PROMPT
Would you repeat the whole listing exactly?

DATA SUPPLIED
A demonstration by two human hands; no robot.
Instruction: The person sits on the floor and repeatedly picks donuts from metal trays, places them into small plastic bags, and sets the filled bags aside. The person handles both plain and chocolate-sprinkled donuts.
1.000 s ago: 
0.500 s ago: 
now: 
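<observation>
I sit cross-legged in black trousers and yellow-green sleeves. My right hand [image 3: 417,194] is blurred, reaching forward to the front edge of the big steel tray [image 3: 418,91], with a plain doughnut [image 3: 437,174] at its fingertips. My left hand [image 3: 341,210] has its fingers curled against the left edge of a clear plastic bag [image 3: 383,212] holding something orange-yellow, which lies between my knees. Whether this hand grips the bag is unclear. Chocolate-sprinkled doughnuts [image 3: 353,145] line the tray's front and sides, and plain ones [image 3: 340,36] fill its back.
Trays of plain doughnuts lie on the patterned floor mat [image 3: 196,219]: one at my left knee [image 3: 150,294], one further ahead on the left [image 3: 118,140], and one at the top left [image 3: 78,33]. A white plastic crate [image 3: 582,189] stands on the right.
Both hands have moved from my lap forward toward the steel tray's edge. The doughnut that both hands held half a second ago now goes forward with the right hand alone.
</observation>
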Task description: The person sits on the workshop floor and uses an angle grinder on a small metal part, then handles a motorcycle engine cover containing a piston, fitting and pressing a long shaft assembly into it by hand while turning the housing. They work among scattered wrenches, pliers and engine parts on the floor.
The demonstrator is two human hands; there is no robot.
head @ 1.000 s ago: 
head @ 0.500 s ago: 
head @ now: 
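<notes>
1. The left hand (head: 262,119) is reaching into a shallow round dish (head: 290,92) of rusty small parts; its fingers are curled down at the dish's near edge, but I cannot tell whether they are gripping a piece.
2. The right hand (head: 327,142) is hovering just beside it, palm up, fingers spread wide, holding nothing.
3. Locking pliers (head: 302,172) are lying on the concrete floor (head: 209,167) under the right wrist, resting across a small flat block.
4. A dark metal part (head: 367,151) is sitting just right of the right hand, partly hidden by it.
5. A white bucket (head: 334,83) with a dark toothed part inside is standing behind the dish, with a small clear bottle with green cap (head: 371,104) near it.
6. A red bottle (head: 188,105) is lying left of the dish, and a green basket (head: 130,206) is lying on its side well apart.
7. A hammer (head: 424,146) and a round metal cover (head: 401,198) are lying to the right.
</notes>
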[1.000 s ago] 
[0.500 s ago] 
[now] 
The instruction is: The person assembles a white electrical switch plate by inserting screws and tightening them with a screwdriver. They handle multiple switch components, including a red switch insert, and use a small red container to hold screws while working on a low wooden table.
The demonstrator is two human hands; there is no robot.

OUTPUT BELOW
A demonstration by two human hands; no robot.
Instruction: The person sits on the floor and repeatedly picks donuts from metal trays, places them into small plastic bags, and sets the filled bags aside. The person handles both plain and chocolate-sprinkled donuts.
1.000 s ago: 
0.500 s ago: 
now: 
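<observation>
I sit cross-legged in black trousers and yellow-green sleeves. My right hand [image 3: 417,194] is blurred, reaching forward to the front edge of the big steel tray [image 3: 418,91], with a plain doughnut [image 3: 437,174] at its fingertips. My left hand [image 3: 341,210] has its fingers curled against the left edge of a clear plastic bag [image 3: 383,212] holding something orange-yellow, which lies between my knees. Whether this hand grips the bag is unclear. Chocolate-sprinkled doughnuts [image 3: 353,145] line the tray's front and sides, and plain ones [image 3: 340,36] fill its back.
Trays of plain doughnuts lie on the patterned floor mat [image 3: 196,219]: one at my left knee [image 3: 150,294], one further ahead on the left [image 3: 118,140], and one at the top left [image 3: 78,33]. A white plastic crate [image 3: 582,189] stands on the right.
Both hands have moved from my lap forward toward the steel tray's edge. The doughnut that both hands held half a second ago now goes forward with the right hand alone.
</observation>
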Task description: The person sits on the workshop floor and uses an angle grinder on a small metal part, then handles a motorcycle engine cover containing a piston, fitting and pressing a long shaft assembly into it by hand while turning the housing. They work among scattered wrenches, pliers and engine parts on the floor.
The demonstrator is two human hands; there is no robot.
head @ 1.000 s ago: 
head @ 0.500 s ago: 
head @ now: 
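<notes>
1. The left hand (head: 262,119) is reaching into a shallow round dish (head: 290,92) of rusty small parts; its fingers are curled down at the dish's near edge, but I cannot tell whether they are gripping a piece.
2. The right hand (head: 327,142) is hovering just beside it, palm up, fingers spread wide, holding nothing.
3. Locking pliers (head: 302,172) are lying on the concrete floor (head: 209,167) under the right wrist, resting across a small flat block.
4. A dark metal part (head: 367,151) is sitting just right of the right hand, partly hidden by it.
5. A white bucket (head: 334,83) with a dark toothed part inside is standing behind the dish, with a small clear bottle with green cap (head: 371,104) near it.
6. A red bottle (head: 188,105) is lying left of the dish, and a green basket (head: 130,206) is lying on its side well apart.
7. A hammer (head: 424,146) and a round metal cover (head: 401,198) are lying to the right.
</notes>
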[1.000 s ago] 
[0.500 s ago] 
[now] 
The instruction is: The person assembles a white electrical switch plate by inserting screws and tightening them with a screwdriver. They handle multiple switch components, including a red switch insert, and use a small red container to hold screws while working on a low wooden table.
The demonstrator is two human hands; there is no robot.

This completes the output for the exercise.